JK: Blythe is a Christian libertarian work of literary fiction and yet it has been rewarding to hear from agnostic and atheistic readers who are inspired by Blythe for its focus on human freedom and self-determination.

One reader recently came up to me at a conference and said with a great deal of excitement: “This is the book I’ve been looking for! I’ve never understood why you couldn’t have both faith and reason. That’s what I’ve felt in my own heart — I can be led by both.”

I couldn’t have agreed with her more. There are many libertarian Christians out there who feel like they need to apologize for living in both camps. We — and I’m speaking as one of those people — need to stop apologizing. Both philosophies, when properly practiced, should reinforce the dignity of each person, when they act as free and responsible individuals.
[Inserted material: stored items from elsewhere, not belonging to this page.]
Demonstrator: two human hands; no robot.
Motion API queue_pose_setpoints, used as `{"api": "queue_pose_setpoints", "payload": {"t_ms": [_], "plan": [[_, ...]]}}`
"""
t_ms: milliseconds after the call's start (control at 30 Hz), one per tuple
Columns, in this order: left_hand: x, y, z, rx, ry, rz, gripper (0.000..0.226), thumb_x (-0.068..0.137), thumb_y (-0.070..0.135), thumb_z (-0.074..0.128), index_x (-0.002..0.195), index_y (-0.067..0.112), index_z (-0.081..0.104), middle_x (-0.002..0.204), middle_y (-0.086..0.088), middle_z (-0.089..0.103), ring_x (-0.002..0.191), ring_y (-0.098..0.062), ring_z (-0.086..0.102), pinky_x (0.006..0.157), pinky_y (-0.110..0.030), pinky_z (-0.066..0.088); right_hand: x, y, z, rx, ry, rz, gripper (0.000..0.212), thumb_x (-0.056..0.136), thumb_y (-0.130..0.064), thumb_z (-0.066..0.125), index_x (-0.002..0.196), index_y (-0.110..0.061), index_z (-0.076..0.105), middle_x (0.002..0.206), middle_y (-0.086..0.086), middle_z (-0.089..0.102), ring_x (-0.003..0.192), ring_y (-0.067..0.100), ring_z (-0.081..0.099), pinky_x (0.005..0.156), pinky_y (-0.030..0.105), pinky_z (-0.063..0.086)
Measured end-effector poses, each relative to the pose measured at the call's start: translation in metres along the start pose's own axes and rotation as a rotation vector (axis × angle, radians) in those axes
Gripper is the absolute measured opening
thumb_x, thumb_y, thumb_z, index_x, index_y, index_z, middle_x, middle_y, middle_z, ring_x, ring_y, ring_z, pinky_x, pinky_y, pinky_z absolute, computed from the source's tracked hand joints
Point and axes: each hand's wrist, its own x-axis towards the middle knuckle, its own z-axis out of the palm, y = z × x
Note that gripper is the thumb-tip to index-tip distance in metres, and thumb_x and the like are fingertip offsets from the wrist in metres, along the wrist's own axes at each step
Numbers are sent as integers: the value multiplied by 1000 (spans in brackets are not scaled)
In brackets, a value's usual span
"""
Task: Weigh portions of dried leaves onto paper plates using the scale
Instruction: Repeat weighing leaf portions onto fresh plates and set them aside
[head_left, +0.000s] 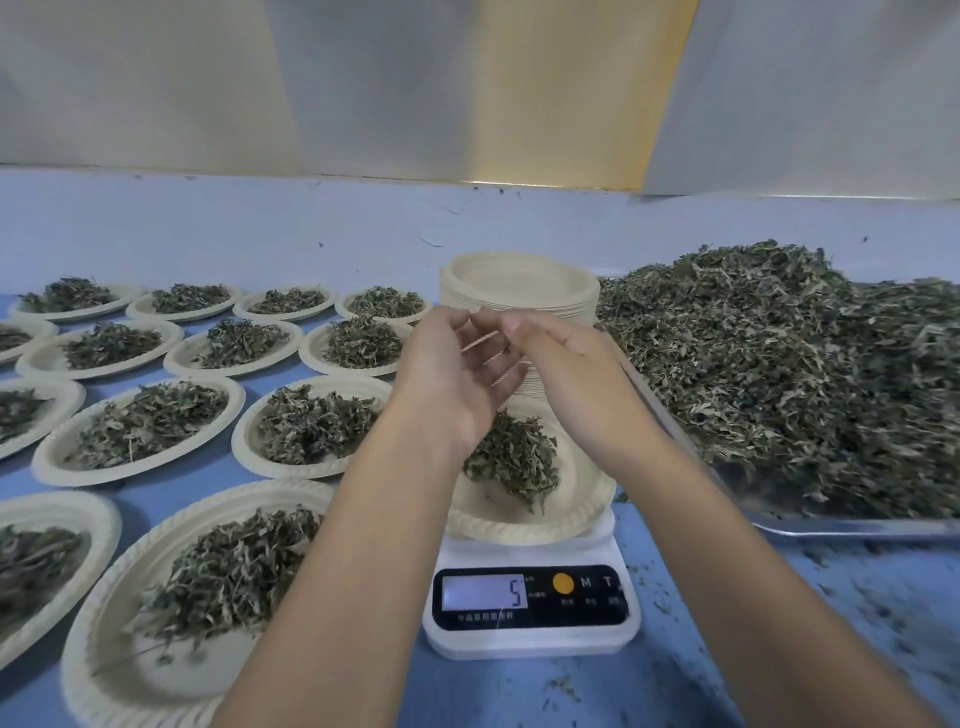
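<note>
Plate (519, 526) of leaves (511, 457) sits on the scale (530, 642), right by the tray (831, 527) for quick top-ups. My right hand (571, 379) pinches a stalk (483, 343) above it, probably a reject. Left hand (447, 379) fingers curl alongside, can't tell if gripping.

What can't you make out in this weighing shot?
Head view:
- White digital scale: button labels too small.
- Beige paper plate on it: left part behind forearm.
- Thin pale stem between left hand and right hand: grip unclear.
- Steel tray of leaves: cut by right edge.

Plates (524, 525) matt embossed paper; scale (530, 636) glossy white plastic; tray (852, 527) shiny metal; table (519, 691) smooth matt blue.
</note>
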Motion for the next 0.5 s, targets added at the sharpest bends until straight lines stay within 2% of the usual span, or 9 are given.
{"api": "queue_pose_setpoints", "payload": {"t_ms": [33,100,167,200,300,367,433,500], "plan": [[-2,0,2,-40,-28,-33,25,99,21,33,97,7,53,93,-12,60,80,-22,60,73,-32,51,1,2,2,11,1,1,28,96,-17,50,89,-35,70,97,-15,72,105,1,60,95,20,44],[-4,0,4,-126,-50,-69,29,100,21,32,113,4,51,94,-15,62,82,-24,63,69,-32,50,2,4,4,-6,-3,5,30,95,-15,53,90,-40,68,110,-12,67,128,8,47,112,34,32],[-5,1,4,-201,-61,-87,38,101,21,31,128,-2,47,102,-17,62,102,-27,64,72,-32,51,2,3,5,-20,-14,1,32,94,-15,55,89,-44,67,124,-11,61,137,2,33,118,32,21],[-5,2,3,-229,-65,-91,41,101,21,30,131,-4,44,107,-18,62,110,-28,61,74,-33,51,1,3,4,-18,-27,-12,34,93,-14,56,88,-45,67,124,-12,60,136,-1,32,118,28,19],[-5,3,1,-283,-61,-99,42,102,20,28,131,-5,46,113,-22,61,115,-30,58,78,-37,51,2,4,4,4,-48,-21,35,92,-13,56,86,-45,69,126,-10,60,133,-4,36,113,21,22],[-5,3,0,-274,-49,-99,36,102,19,29,118,-3,52,109,-20,62,113,-29,59,78,-36,51,2,5,2,41,-50,-4,30,92,-14,56,91,-41,70,123,-12,63,123,-8,46,102,11,32],[-3,2,-1,-205,-30,-95,33,102,20,30,98,-1,55,96,-15,61,98,-27,61,73,-34,51,2,6,1,43,-46,2,25,94,-15,54,99,-35,70,113,-16,66,110,-10,55,88,3,38],[-2,2,-3,-96,-12,-71,36,102,22,30,92,0,57,93,-13,61,88,-24,59,82,-33,50,3,6,-1,23,1,7,24,95,-16,52,103,-32,68,110,-14,68,105,-7,58,84,2,39]]}}
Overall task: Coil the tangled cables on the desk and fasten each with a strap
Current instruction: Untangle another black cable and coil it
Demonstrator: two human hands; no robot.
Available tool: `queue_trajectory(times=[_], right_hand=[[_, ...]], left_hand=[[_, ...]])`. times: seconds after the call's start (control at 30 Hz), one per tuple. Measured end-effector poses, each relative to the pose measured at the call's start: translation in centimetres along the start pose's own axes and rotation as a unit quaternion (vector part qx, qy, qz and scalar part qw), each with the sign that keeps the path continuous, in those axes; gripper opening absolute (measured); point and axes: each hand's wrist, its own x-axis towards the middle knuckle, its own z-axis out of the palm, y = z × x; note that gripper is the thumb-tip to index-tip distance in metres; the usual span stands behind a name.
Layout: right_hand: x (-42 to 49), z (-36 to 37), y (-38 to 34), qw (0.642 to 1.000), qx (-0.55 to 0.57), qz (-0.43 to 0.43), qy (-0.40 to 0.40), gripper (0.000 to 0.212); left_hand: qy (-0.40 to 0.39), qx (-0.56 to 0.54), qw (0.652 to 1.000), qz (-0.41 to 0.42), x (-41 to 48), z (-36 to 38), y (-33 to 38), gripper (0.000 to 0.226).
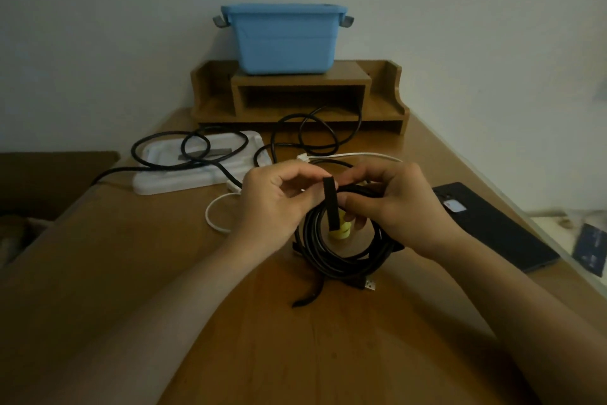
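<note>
A coiled black cable (341, 253) is held above the wooden desk (262, 339), its plug ends hanging toward me. My right hand (397, 207) grips the top of the coil. A black strap (330, 204) hangs down across the coil, its upper end pinched between my left hand (272, 204) and my right fingers. A loose black cable (203, 155) sprawls tangled over a white tray (170, 181) and toward the back. A white cable (216, 217) lies beneath my hands.
A wooden desk organizer (299, 92) stands at the back with a blue bin (284, 38) on top. A dark flat device (492, 224) lies at the right near the desk edge. A small yellow object (341, 230) shows through the coil.
</note>
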Motion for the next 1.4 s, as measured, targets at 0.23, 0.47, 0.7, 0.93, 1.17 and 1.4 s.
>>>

We can and should be driven by reason. We should use the good sense that God gave us. Our reason should be nurtured and cultivated, and within our lives we must discern if what our faith leaders are saying and doing conforms with our personal knowledge of God and what he wants for us and our world.

And we should likewise nurture and cultivate our spiritual life. I’ve seen so many genuinely miraculous things in my life — here in the physical world — that cannot be explained by reason alone; they can only be explained with faith and trust in a Higher Being who loves us.

That combination of reason and faith — continually considered in such a way that it drives you to demonstrate love for those around you, hope for the future, and an ever improving and freer world — that should be the end result. This, I believe, is what God wants for us. As one character said, “Too much reason limits man to the physical world and blinds his imagination to the greater things that may be. But too much faith blinds him from curing the human suffering in this world. Men with too much faith accept suffering; they expect it and even seek it out.”